Figure 3. Research Methods Used in the ASD Research Publications Analysis. On the left side of this flow diagram, the general research methods used in this analysis are outlined, with additional details for each step explained to the right.

An automated keyword search was used to identify publications that contained the terms "autism," "autistic," "Asperger," or "pervasive developmental disorder" in the journal title, article title, article abstract, or article keywords. Publications tagged with the MEDLINE MeSH terms "Asperger syndrome," "autistic disorder," or "child development disorders, pervasive" were also collected. Combined, these processes resulted in 25,137 research publications from 1980 to 2010 being identified as autism-related, 2,477 of which were published in 2010.

These research publications were categorized into primary or secondary literature, with primary publications being defined as articles that contain new and original research findings, including meta-analyses and case reports, and secondary publications defined mainly as reviews and editorials. The specific rules used for separating publications into these two categories can be found in Appendix I.

It is expected that some research publications identified through this automated approach will mention autism-related terms but may not pertain directly to autism research. To estimate the percentage of these false-positive publications, we examined a substantial subset of publications and observed that 1.5% of those identified through the automated keyword search were not directly relevant to autism research. Similarly, it is assumed that a small percentage of research publications that are autism-relevant may be excluded inadvertently from this analysis if they did not contain the designated keywords or MeSH terms. In both instances, the overall impact on the publications sample set is minimal.

Once the publications were collected, titles and abstracts of the papers published in 2010 were manually reviewed and each classified into one of the seven IACC Strategic Plan Critical Question areas. Where appropriate, additional text was identified and classified to increase the coverage of research topics in the corpus of training text for an automated classification tool. In total, approximately 4,000 unique texts were manually coded and used to develop the tool, which was then used to classify the remaining publications (1980 – 2009) into an IACC Strategic Plan Critical Question area. More than 3,600 publications were reviewed for categorization accuracy, including all 2010 publications and a random set of publications from 1980 to 2009, and we estimate that ~85% of all publications are accurately classified, a relatively high rate of accuracy for an automated analysis (see Appendix II for additional details).

The Thomson Reuters ScienceWire database contains rich information on publications it catalogs, including citation data, Journal Impact Factors, Journal Subject Categories, author addresses, and funding acknowledgments. Combining ScienceWire publication data with a customized automated approach to classify autism-related articles by their nature of research allows for a highly informative analysis of the global autism research landscape and for a number of key questions (shown in Figure 4) to be addressed.

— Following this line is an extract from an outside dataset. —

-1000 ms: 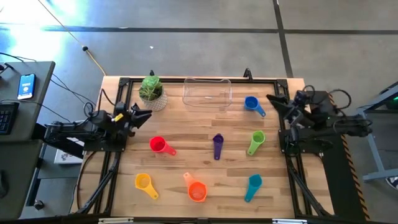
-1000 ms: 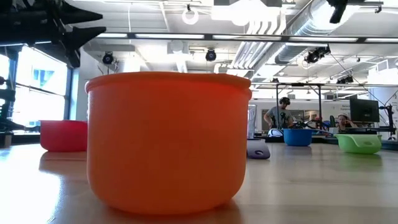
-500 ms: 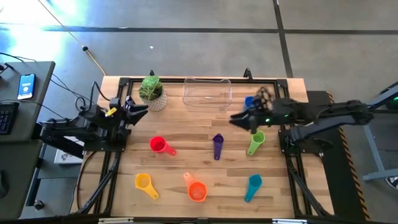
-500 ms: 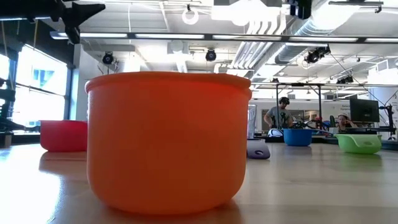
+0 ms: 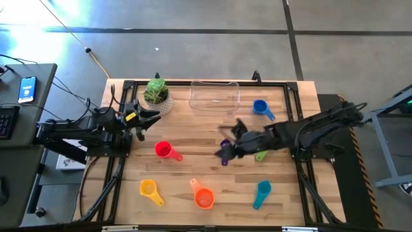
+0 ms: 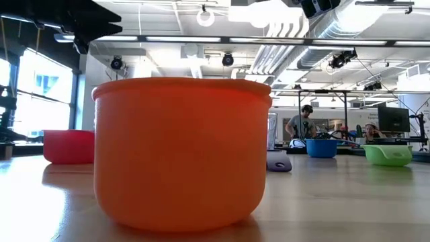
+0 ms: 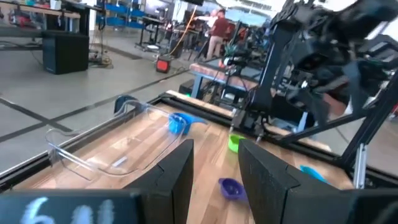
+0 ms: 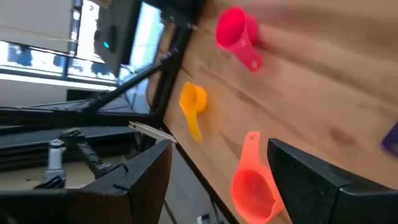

Main Questions Addressed in the ASD Research Publications Analysis Report

Figure 4. Main Questions Addressed in the ASD Research Publications Analysis Report. The main questions addressed in the ASD Publications Analysis Report were developed to inform the IACC and ASD stakeholders of the historical landscape of autism research as well as emerging trends that can inform future strategic planning and research efforts.

Figure 4. Main Questions Addressed in the ASD Research Publications Analysis Report. The main questions addressed in the ASD Publications Analysis Report were developed to inform the IACC and ASD stakeholders of the historical landscape of autism research as well as emerging trends that can inform future strategic planning and research efforts.